I have included some starter code for the three classification algorithms. Each of them has missing components that need to be completed (marked by **TODO**). Your task is to fill in the missing code and compare your results to sklearn's algorithms. Each of the missing elements can be written in one line of code but you are encouraged to add more as you see fit.

Note these are simplistic and inefficient implementations of the algorithms and should not be used in practice. However, it is good experience to code them by hand and get a better understanding of how the algorithms work behind-the-scenes.

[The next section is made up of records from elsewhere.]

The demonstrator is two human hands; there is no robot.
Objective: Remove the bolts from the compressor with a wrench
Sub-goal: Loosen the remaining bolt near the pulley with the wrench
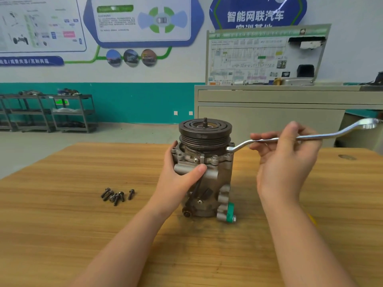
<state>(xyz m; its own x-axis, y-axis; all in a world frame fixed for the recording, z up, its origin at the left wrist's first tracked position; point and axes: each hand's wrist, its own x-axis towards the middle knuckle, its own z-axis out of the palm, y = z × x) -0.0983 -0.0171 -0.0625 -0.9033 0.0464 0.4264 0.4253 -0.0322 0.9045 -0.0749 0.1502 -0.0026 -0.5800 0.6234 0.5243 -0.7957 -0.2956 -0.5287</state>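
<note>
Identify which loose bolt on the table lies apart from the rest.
The rightmost bolt, nearest the compressor. A strip of bare table separates it from the other bolts, which lie touching in a cluster to its left.

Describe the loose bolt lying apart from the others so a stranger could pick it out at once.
Start at the compressor standing on the wooden table, then look to its left for a cluster of dark loose bolts. The one you want lies nearest the compressor, separated from the huddled rest by a strip of bare wood.

automotive training workshop: wall posters [143,21]
</note>
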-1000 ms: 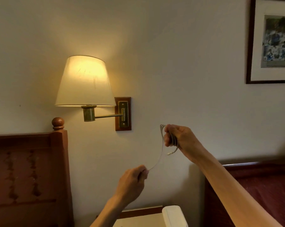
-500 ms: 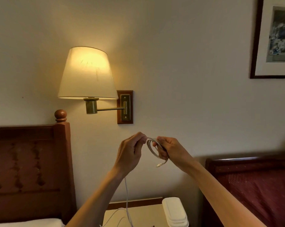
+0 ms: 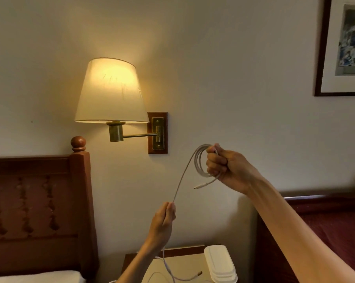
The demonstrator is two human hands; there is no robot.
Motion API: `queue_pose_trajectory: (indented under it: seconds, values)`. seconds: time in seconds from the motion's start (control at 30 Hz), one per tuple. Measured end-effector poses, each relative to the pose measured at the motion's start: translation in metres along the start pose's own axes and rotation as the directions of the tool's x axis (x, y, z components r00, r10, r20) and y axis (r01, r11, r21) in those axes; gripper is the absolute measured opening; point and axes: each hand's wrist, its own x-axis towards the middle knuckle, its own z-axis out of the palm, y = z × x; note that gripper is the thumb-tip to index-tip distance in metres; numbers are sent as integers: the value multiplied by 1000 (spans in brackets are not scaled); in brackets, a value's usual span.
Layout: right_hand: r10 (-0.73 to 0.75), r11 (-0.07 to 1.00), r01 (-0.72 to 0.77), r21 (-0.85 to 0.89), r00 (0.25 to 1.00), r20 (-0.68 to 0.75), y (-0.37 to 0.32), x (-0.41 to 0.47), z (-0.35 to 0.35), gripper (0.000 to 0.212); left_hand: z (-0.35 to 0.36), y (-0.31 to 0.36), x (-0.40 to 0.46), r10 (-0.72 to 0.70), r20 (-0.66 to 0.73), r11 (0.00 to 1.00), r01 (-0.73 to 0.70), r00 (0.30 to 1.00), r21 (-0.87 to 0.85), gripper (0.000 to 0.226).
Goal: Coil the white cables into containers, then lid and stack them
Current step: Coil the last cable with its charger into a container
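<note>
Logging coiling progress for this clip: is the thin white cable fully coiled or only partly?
Partly coiled. The right hand grips several loops of the thin white cable; a straight run leads down to the left hand, with slack below.

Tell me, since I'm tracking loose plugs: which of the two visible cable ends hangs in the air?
The plug dangling just below the right hand, beneath the coil. The other plug lies on the nightstand.

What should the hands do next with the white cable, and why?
Probably bring the left hand up to the right hand to lay on one more loop. The right hand grips a few finished loops of the white cable, the left pinches the straight stretch below them, and more loose cable trails down onto the nightstand, so coiling is not done.
</note>
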Motion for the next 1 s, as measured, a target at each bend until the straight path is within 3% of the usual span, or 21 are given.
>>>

If you get stuck on one specific algorithm, move on to the next. We will discuss the full results as a class, and I will release the solutions after lab. There is nothing to submit for this lab.

Once you finish all 3 algorithms, there are a series of discussion questions for you to consider as a group. We will discuss this as a class but they will not be included in the solution.

### Miscellaneous Code

In [145]:
import numpy as np
import pandas as pd
from sklearn.model_selection import train_test_split
from sklearn.neighbors import KNeighborsClassifier
from sklearn.naive_bayes import CategoricalNB
from sklearn.tree import DecisionTreeClassifier
from sklearn.preprocessing import OrdinalEncoder
from collections import Counter


Evaluate prediction classification, determines if there are any samples that don't match (returns first that does not match)

In [146]:
def eval_preds(our_preds, sklearn_preds):
    assert len(our_preds) == len(sklearn_preds)
    for i in range(len(our_preds)):
        if our_preds[i] == sklearn_preds[i]:
            continue
        else:
            print(f"ERROR at prediction {i}")
            break
    print("CORRECT :)")

## KNN

### Data

For KNN, we will use the Banknote Authentication Dataset (https://archive.ics.uci.edu/dataset/267/banknote+authentication) 
The dataset contains 1372 instances and 5 attributes. The task is to predict whether a banknote is authentic (0) or a forgery (1)

In [147]:
# Read in dataset
banknote = pd.read_csv("data_banknote_authentication.txt", header=None)
# Rename Columns
banknote.columns = ["Variance", "Skewness", "Curtosis", "Entropy", "Class"]
# Separate X (features) and y (label/class)
X_banknote = banknote[["Variance", "Skewness", "Curtosis", "Entropy"]]
y_banknote = banknote['Class']

In [148]:
#Prints first 5 rows of input feature dataset.
X_banknote.head()

Unnamed: 0,Variance,Skewness,Curtosis,Entropy
0,3.6216,8.6661,-2.8073,-0.44699
1,4.5459,8.1674,-2.4586,-1.4621
2,3.866,-2.6383,1.9242,0.10645
3,3.4566,9.5228,-4.0112,-3.5944
4,0.32924,-4.4552,4.5718,-0.9888


In [149]:
#Prints first 5 rows of input label dataset.
y_banknote.head()

0    0
1    0
2    0
3    0
4    0
Name: Class, dtype: int64

In [150]:
# Divide into train and test datasets
#Divides dataset into 80% train, 20% test.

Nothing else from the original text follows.